● Exercise description: Determine the number of lines in the data that contain "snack". Answer with that number only.

■ ■ ■

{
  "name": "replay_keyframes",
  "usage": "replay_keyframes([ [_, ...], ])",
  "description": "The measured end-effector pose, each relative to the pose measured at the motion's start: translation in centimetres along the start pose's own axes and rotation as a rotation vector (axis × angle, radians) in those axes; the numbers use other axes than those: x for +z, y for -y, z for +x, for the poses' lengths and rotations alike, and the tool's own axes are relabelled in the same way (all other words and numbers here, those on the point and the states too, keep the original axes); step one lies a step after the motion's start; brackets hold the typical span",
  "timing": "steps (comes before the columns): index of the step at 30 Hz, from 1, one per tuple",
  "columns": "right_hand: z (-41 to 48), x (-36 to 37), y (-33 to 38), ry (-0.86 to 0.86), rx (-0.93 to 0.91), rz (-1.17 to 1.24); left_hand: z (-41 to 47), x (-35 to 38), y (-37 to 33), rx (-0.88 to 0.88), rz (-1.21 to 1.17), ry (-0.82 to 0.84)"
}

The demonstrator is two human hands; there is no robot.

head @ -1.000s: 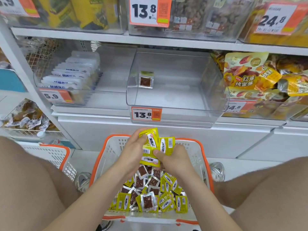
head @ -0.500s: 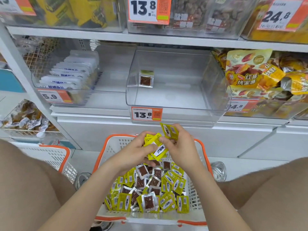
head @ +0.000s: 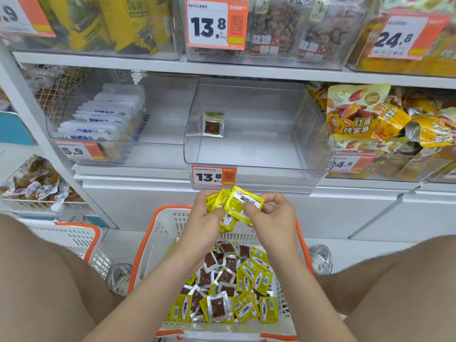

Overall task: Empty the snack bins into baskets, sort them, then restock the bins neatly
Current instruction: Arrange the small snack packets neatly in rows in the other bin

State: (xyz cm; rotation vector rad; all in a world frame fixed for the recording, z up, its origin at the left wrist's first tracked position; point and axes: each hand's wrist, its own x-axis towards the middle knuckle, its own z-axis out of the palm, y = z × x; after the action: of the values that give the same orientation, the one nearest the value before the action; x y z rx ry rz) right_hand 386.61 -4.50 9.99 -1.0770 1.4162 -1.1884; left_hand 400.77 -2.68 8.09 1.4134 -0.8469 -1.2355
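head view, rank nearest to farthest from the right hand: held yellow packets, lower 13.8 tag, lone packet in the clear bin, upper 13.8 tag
From the right hand:
1. yellow packets, pinched in it.
2. lower 13.8 tag, up-left on the clear bin front.
3. lone packet, at that bin's back.
4. upper 13.8 tag, top shelf bin.

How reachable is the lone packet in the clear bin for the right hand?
Probably yes: the clear bin is open-topped, nothing blocks the lone packet, but the right hand pinches a yellow packet.
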Motion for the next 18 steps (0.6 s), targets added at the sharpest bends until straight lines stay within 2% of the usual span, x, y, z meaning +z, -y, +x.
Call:
replay_keyframes([
  [3, 0.1, -0.4, 0.2, 0.002, -0.016, -0.075, -0.5, 0.7, -0.7, 0.085, -0.092, -0.069],
  [6, -0.2, -0.3, 0.6, 0.15, -0.01, -0.035, -1.1, 1.2, -1.6, 0.161, -0.165, -0.079],
  [10, -0.8, 0.6, 0.1, 0.213, -0.287, -0.217, -1.7, 1.8, -2.3, 0.226, -0.087, -0.105],
  [14, -1.4, 1.0, 0.2, 0.21, -0.303, -0.022, -1.9, 2.0, -2.9, 0.217, -0.079, -0.038],
  [18, -1.5, 0.8, 0.3, 0.203, -0.413, -0.161, -1.4, 1.6, -3.6, 0.175, -0.143, 0.056],
])
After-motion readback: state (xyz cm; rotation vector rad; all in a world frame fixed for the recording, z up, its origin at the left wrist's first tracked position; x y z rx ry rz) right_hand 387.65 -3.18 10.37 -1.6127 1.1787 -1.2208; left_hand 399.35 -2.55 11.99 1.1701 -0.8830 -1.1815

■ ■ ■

● Answer section: 2